Confidential?” Mallory was outraged—genuinely this time—as Charles dragged her by the arm, and they moved inexorably down the hall to the elevator. “You don’t have patients!” she yelled. “No practice! You can’t claim protected status!”
“Yes, I can.” Unperturbed, he pushed the button to bring the elevator. He was so calm, as if forcibly dragging women around were an everyday thing with him. He would not release her arm while he waited for the elevator doors to open. “Nedda’s my patient,” he said. “Anything she tells me is in confidence.”
“You’re making this up,” said Mallory. “You don’t treat people. That’s not your line of work.”
“It is today.” His head lifted to watch the lights of the elevator. “I think it might be my true calling. Who knows?”
“No, it’s just a stunt. You’re holding out on me—obstructing justice.”
“Well, that’s too bad.”
Something had gone very wrong with her day. Charles was turning against her, and Nedda Winter was responsible for this. Yes, it was Nedda’s fault, and he would see that once she had time to explain, to make up some new lie that he could believe in.
Mallory’s anger shut down, as if a switch had been thrown, a circuit closed. Charles’s hand was lightly covering hers, enclosing it in warmth. His grip tightened as he pulled her into the elevator with him, and she did not mind this. Human contact, flesh to flesh, was so rare in her life. She did nothing to encourage it, but when it came her way, her eyes closed to the slits of a purring cat. The elevator hummed with mechanical clicks and whirrs—her own song of the machine.

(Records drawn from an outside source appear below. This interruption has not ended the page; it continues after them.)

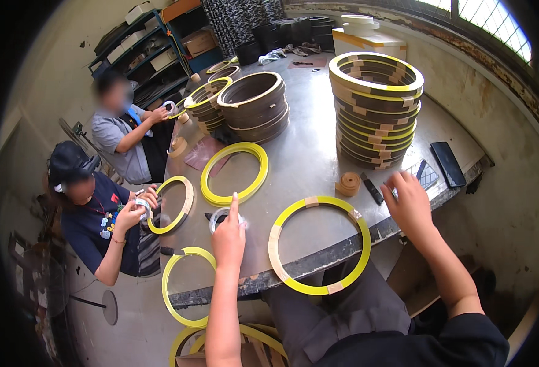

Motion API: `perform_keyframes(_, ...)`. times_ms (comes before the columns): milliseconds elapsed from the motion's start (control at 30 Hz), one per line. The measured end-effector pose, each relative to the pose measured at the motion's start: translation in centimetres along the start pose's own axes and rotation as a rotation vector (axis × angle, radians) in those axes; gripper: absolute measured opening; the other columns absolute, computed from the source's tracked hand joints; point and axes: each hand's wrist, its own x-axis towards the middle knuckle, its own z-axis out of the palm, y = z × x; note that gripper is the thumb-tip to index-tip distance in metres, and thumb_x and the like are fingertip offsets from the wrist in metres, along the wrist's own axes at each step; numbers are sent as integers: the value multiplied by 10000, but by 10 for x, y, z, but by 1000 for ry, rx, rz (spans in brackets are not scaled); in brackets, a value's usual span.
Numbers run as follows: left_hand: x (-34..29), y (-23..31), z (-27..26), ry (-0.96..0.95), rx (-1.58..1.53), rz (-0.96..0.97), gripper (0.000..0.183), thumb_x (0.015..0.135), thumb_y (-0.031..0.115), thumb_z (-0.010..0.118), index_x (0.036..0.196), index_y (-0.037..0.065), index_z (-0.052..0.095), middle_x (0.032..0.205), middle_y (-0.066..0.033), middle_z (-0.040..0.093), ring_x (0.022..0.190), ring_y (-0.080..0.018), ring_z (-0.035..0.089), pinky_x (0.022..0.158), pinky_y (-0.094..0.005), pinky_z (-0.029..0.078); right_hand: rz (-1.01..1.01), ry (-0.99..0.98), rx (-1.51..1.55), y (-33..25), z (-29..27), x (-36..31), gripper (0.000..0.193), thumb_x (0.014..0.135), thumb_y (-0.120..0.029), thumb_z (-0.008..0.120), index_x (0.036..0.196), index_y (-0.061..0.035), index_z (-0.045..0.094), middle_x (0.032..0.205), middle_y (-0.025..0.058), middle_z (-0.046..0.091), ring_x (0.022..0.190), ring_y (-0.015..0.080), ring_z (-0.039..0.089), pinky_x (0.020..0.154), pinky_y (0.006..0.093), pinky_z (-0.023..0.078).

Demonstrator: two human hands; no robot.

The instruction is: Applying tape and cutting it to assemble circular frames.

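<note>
A flat yellow ring with tan tape patches [276, 243] lies in front of me, its near part reaching past the table edge. My left hand [228, 238] is left of it, index finger stretched forward, the other fingers closed on a roll of clear tape [216, 219]; the hand hides part of this roll. To the ring's right, my right hand [409, 199] hovers near the table edge, its fingers loosely bent and apart, with nothing visible in them. Close to it are a black-handled cutter [372, 188] and a roll of tan tape [348, 183].
A tall stack of rings [376, 125] rises at the back right, beside a dark phone [448, 164]. More yellow rings [235, 174] and dark ring stacks [254, 107] stand left. Two co-workers handle rings and tape along the left side. Another ring [170, 300] overhangs the edge.
</note>
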Motion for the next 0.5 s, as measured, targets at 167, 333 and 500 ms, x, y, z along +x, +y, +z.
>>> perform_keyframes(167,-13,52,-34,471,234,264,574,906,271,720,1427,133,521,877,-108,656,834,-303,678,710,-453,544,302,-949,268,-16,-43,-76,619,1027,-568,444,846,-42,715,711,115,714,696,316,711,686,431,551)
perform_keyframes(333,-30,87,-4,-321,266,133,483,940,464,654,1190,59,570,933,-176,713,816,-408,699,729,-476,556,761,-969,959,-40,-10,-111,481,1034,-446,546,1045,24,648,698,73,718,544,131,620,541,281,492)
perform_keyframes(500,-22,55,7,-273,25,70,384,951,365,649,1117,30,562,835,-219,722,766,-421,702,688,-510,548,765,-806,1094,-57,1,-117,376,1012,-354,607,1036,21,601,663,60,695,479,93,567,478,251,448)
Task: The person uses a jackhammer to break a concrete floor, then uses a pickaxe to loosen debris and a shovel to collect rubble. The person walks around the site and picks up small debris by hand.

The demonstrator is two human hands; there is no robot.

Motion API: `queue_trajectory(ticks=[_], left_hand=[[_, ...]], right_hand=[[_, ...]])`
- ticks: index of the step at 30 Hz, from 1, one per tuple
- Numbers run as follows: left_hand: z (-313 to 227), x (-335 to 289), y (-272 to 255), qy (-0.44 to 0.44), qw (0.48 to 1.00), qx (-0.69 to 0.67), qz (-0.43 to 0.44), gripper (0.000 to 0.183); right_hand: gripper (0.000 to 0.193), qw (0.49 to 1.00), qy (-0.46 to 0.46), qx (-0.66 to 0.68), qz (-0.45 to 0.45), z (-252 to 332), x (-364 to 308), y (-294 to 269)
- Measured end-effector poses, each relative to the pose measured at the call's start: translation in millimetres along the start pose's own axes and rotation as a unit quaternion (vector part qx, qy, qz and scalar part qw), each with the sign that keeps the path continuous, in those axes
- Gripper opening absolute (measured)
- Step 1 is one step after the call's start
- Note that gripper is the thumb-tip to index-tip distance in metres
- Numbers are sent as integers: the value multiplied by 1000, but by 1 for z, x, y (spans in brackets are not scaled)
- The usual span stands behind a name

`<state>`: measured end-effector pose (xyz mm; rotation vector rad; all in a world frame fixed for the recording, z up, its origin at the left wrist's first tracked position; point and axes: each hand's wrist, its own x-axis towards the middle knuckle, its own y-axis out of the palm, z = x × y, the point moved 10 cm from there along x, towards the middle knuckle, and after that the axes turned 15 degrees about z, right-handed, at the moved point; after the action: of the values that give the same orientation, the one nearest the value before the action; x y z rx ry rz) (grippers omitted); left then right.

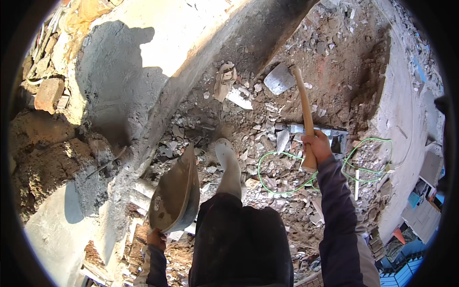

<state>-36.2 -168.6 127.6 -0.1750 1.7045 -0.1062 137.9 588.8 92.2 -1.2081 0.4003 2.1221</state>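
Note:
My right hand (317, 144) is closed round the wooden handle of a hoe (304, 103), near its butt end. The hoe's flat grey metal blade (280, 79) points away from me and rests over the rubble. At my lower left, my left hand (156, 238) grips the rim of a wide, shallow dark basin (173, 198). That basin is tilted on its side, and its dusty inner face shows. Between the two hands, my light rubber boot (228, 167) stands on broken rubble.
Rubble and brown soil (330, 86) fill a trench between a concrete ledge (186, 71) on the left and a pale wall (382, 119) on the right. A green cord (282, 191) loops over a grey metal box (339, 141). A crumpled paper sack (224, 83) lies ahead.

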Motion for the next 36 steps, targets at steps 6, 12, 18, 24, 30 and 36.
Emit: queue_trajectory(ticks=[6,12,18,24,30,36], left_hand=[[-17,18,31,68,993,91,29,8],[-42,3,96,192,946,241,99,20],[-51,1,178,283,861,394,153,34],[12,38,216,239,841,444,193,75],[111,79,181,104,931,317,146,72],[167,115,111,32,951,285,111,78]], right_hand=[[21,948,-51,305,80,-49,-25,57],[45,997,-39,40,59,-77,-52,72],[72,975,-34,-215,37,-99,-21,104],[77,940,-87,-329,-19,-103,1,119],[73,955,-57,-291,-3,-92,-15,121],[70,965,-18,-259,-21,-92,-24,139]])
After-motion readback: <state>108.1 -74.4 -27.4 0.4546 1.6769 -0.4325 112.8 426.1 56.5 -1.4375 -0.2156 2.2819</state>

And the doors opened too soon.
He pulled her along toward the street door, maybe heading for a quiet café down the block. They would talk, and he—
“Next time you drop by the office,” he said, “you might give me a call first. I can’t have you running into my patient in the hallway.” He let go of her hand, opened the door and put her out in the street—like a cat.
The door slammed.
She looked upward at the sky, and her lips parted with nothing to say. A car pulled up behind her and Riker derailed her thoughts of abandonment.
“Hey, Mallory!”
She turned to see a police cruiser with a uniform behind the wheel and her partner at the rear window, grinning, saying, “It’s a raid, kid. You wanna come?” He opened the door in invitation, then waved a folded sheet of paper. “I got a warrant for the Winter family trust—all the documents we can carry.”
Behind the cruiser were a police van and two more vehicles driven by uniforms. The cherry lights were all spinning, engines revving up to tell her that it was time to take this road show uptown; they had lawyers to menace, files to pillage, a mess to make, real carnage—what a party.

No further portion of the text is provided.